(Beginning of DATA FOR PROCESSING)

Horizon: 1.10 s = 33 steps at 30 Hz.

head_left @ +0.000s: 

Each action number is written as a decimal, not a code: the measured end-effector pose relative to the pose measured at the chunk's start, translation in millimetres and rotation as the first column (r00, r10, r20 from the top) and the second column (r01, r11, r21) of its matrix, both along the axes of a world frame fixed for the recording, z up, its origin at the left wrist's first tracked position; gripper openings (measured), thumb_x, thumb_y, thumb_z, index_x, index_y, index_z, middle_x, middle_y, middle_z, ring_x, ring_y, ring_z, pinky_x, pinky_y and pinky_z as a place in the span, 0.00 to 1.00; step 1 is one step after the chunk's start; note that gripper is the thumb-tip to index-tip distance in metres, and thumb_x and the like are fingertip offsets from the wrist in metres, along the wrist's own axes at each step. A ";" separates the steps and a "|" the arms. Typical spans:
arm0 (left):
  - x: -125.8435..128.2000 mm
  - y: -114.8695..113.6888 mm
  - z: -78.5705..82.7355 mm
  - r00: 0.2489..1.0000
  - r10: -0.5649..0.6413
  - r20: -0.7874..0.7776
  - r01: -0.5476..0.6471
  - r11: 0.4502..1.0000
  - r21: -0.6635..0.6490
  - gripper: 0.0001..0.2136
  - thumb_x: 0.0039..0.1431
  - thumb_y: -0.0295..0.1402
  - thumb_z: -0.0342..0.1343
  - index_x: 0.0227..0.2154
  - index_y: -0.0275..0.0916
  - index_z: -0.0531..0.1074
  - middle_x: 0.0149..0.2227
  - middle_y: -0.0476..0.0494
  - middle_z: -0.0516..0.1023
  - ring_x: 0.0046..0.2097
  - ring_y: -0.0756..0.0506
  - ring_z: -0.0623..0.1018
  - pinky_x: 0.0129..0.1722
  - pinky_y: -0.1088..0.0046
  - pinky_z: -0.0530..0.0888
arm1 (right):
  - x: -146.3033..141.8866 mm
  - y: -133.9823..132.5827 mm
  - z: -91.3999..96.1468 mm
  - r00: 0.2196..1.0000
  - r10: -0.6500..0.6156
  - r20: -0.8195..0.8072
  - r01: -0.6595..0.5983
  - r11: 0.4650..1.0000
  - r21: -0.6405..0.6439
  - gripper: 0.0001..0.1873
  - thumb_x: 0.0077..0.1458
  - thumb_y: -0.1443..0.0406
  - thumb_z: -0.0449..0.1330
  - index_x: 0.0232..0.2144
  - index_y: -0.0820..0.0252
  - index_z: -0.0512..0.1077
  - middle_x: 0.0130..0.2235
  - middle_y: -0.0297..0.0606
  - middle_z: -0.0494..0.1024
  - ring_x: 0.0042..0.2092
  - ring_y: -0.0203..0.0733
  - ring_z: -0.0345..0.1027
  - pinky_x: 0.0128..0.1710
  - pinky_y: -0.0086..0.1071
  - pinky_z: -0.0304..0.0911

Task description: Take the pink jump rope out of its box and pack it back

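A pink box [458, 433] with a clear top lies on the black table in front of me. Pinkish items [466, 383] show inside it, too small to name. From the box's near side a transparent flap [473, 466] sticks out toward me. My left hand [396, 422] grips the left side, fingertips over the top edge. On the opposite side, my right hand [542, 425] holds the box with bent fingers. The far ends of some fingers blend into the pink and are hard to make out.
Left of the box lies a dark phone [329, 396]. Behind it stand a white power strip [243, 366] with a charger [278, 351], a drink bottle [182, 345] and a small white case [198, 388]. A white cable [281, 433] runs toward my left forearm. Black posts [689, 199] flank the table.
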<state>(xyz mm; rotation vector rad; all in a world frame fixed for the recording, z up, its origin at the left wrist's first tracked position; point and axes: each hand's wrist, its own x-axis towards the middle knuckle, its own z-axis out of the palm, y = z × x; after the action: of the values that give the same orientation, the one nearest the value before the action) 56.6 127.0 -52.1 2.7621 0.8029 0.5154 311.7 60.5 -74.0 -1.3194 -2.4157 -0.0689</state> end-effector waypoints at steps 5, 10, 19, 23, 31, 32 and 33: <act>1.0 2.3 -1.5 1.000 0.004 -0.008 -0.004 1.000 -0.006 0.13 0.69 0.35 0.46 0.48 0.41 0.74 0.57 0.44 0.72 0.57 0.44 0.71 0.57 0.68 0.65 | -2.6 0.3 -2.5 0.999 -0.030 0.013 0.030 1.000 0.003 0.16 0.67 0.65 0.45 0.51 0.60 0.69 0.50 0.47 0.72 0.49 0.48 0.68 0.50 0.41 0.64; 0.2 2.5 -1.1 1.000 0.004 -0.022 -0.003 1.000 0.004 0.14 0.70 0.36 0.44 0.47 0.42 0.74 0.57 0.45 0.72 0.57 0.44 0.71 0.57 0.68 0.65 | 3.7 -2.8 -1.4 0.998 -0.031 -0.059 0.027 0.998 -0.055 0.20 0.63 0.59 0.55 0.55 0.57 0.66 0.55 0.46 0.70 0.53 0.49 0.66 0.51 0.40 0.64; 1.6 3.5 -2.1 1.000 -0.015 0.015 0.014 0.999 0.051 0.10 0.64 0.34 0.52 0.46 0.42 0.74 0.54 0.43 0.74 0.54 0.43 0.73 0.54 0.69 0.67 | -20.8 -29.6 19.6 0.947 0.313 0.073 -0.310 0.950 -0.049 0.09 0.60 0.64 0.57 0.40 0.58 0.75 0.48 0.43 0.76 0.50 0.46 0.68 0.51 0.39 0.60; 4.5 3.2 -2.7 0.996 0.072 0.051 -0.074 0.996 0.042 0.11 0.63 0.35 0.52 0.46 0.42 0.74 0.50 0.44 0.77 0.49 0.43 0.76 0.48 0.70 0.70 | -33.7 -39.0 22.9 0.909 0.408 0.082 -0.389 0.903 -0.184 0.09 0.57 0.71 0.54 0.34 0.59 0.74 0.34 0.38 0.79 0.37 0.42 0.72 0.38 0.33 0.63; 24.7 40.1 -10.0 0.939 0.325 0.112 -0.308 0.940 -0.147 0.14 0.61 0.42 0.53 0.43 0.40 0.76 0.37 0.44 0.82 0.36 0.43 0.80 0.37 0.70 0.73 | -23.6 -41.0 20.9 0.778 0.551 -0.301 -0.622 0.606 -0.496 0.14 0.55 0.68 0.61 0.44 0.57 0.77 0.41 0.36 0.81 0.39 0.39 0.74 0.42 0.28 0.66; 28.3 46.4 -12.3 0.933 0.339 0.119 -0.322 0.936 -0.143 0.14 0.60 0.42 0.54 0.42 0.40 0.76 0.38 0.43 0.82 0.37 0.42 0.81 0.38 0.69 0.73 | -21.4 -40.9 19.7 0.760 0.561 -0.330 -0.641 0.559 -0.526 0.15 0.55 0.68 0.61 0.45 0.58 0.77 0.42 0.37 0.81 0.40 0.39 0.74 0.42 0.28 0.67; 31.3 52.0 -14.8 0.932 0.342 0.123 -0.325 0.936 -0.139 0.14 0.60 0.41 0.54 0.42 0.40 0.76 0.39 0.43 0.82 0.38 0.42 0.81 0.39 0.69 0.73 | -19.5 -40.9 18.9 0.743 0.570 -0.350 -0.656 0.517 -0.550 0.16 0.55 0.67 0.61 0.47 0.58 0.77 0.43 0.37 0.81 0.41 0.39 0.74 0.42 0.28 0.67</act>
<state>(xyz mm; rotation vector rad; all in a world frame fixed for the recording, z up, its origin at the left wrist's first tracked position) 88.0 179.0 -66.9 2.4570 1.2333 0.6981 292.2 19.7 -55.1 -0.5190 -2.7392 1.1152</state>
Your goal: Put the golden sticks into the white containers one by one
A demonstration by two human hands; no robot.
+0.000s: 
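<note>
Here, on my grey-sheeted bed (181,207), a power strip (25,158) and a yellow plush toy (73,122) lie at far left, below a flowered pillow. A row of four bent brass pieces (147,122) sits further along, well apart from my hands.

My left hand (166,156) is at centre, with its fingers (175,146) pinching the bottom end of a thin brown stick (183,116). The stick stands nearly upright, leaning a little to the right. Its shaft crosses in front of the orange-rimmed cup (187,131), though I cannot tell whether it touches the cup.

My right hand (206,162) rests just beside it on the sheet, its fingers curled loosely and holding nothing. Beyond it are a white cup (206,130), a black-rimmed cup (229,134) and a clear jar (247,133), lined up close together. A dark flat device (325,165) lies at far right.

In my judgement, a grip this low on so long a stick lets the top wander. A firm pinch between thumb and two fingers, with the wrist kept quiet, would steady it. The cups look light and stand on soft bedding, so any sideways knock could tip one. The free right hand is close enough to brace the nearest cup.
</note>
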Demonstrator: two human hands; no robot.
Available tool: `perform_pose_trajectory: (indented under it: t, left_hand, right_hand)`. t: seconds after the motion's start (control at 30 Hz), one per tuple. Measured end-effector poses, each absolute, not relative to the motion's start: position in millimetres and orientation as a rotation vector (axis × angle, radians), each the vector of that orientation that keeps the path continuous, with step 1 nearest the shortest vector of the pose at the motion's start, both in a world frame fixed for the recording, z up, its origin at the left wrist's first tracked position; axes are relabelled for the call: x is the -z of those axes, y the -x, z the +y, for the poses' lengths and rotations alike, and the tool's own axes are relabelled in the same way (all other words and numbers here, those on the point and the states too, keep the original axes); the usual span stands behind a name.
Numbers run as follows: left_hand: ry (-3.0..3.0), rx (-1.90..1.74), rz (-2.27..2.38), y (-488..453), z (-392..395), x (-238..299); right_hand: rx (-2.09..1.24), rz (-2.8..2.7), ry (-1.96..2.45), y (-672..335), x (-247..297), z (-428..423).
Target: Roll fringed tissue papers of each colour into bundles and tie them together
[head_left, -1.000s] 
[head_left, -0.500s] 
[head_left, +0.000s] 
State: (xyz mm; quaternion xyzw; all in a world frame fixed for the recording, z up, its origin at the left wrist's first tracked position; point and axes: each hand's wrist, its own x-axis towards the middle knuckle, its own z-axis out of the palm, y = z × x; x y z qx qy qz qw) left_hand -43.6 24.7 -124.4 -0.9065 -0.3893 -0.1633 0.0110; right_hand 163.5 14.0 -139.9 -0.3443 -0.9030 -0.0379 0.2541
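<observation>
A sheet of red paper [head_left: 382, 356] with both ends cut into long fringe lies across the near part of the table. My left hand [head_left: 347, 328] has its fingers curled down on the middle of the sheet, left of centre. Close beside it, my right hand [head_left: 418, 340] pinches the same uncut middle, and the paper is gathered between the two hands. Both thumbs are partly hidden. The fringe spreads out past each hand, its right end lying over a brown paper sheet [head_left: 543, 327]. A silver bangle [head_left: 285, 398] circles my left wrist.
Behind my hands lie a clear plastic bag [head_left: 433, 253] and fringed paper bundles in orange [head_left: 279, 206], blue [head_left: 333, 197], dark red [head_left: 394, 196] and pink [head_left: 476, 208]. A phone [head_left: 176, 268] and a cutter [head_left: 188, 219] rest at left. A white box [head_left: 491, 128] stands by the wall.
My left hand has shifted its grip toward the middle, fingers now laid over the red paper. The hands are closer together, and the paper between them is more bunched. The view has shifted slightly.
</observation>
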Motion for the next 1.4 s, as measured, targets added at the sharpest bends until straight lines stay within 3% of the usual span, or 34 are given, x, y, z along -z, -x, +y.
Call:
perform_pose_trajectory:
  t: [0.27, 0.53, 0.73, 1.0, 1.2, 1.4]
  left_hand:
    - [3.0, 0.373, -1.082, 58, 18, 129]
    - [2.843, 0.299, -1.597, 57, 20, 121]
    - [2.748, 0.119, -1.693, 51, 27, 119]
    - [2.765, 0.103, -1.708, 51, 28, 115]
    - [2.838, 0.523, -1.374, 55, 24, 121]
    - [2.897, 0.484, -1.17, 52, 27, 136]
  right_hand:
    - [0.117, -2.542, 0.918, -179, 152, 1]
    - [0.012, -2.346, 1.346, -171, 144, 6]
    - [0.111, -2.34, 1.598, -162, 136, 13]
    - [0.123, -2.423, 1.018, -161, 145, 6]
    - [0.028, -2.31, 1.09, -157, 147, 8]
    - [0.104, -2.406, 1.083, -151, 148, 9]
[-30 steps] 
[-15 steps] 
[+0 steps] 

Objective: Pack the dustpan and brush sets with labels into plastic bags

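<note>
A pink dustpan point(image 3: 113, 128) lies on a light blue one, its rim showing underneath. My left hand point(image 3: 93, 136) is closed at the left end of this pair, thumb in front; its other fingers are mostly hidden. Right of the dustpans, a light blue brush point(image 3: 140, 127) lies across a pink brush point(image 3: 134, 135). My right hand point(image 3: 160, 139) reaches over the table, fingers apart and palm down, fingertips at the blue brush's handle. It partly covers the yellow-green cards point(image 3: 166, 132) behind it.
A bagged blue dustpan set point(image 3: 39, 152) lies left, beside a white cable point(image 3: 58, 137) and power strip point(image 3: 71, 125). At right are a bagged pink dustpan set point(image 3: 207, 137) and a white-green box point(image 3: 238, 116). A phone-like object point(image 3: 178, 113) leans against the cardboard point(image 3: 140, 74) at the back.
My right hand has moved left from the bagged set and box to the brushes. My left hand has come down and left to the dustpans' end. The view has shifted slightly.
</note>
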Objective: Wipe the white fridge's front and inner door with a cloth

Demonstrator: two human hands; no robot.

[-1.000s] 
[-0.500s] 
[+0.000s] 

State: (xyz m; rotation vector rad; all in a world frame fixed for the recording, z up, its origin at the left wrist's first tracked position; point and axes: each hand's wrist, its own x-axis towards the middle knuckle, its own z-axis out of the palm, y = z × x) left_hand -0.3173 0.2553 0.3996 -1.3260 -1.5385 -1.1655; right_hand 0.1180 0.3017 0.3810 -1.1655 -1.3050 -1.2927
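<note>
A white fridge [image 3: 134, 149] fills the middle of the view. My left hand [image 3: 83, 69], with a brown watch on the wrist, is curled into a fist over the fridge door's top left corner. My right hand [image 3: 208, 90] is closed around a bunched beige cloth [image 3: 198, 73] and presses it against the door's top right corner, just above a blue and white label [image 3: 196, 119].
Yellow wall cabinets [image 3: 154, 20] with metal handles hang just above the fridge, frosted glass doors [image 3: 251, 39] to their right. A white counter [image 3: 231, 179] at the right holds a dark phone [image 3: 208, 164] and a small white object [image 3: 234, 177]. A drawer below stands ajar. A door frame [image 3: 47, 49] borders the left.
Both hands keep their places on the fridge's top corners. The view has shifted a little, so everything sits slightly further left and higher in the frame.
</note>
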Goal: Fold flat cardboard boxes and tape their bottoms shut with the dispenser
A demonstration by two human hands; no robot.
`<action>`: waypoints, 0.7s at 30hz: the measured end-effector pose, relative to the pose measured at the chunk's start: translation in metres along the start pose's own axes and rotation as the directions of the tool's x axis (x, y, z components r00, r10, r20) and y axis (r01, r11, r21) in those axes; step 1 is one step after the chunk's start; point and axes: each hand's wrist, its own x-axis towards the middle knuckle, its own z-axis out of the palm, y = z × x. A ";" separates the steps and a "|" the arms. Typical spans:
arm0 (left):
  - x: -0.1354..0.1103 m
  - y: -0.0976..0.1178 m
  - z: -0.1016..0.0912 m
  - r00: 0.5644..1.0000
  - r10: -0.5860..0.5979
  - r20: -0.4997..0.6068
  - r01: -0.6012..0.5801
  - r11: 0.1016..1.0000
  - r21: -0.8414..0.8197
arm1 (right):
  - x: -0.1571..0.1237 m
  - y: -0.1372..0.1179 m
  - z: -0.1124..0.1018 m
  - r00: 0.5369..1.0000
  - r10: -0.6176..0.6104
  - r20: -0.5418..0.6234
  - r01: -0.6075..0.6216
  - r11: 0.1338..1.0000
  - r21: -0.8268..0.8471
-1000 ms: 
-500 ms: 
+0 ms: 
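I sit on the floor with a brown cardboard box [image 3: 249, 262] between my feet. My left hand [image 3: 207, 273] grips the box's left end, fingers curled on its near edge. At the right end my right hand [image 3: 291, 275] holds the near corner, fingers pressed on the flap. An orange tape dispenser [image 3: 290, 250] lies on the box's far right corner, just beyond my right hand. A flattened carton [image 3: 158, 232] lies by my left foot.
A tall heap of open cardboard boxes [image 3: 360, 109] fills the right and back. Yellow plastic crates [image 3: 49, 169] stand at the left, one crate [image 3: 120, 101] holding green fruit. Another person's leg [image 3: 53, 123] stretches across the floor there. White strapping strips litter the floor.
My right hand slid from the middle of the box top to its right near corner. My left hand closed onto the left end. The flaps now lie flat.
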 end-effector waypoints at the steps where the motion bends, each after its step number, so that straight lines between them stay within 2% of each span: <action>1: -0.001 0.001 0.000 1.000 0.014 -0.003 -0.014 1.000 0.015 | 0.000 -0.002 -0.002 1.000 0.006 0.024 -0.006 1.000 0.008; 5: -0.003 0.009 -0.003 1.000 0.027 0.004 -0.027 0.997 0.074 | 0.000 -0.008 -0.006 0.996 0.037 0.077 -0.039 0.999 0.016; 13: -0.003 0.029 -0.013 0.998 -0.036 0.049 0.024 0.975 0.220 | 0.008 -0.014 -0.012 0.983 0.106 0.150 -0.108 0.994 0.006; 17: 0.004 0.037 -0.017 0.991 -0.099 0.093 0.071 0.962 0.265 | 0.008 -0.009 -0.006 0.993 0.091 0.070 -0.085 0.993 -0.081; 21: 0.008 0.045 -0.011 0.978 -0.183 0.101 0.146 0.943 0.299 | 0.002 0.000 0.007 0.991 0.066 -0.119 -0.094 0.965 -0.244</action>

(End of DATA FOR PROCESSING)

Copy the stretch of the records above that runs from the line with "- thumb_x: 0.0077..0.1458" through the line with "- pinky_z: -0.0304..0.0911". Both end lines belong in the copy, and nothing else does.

FINISHED TASK:
  - thumb_x: 0.0077..0.1458
  - thumb_y: -0.1443..0.0406
  - thumb_z: -0.0449..0.1330
  - index_x: 0.0232..0.2144
  - index_y: -0.0820..0.0252
  - index_z: -0.0512..0.1077
  - middle_x: 0.0130..0.2235
  - middle_y: -0.0297..0.0606
  - middle_z: -0.0494..0.1024
  - ring_x: 0.0042..0.2092
  - ring_y: -0.0203..0.0733
  - ring_z: -0.0345..0.1027
  - pinky_x: 0.0128..0.1710
  - pinky_y: -0.0086..0.1071
  - pinky_z: -0.0304..0.0911

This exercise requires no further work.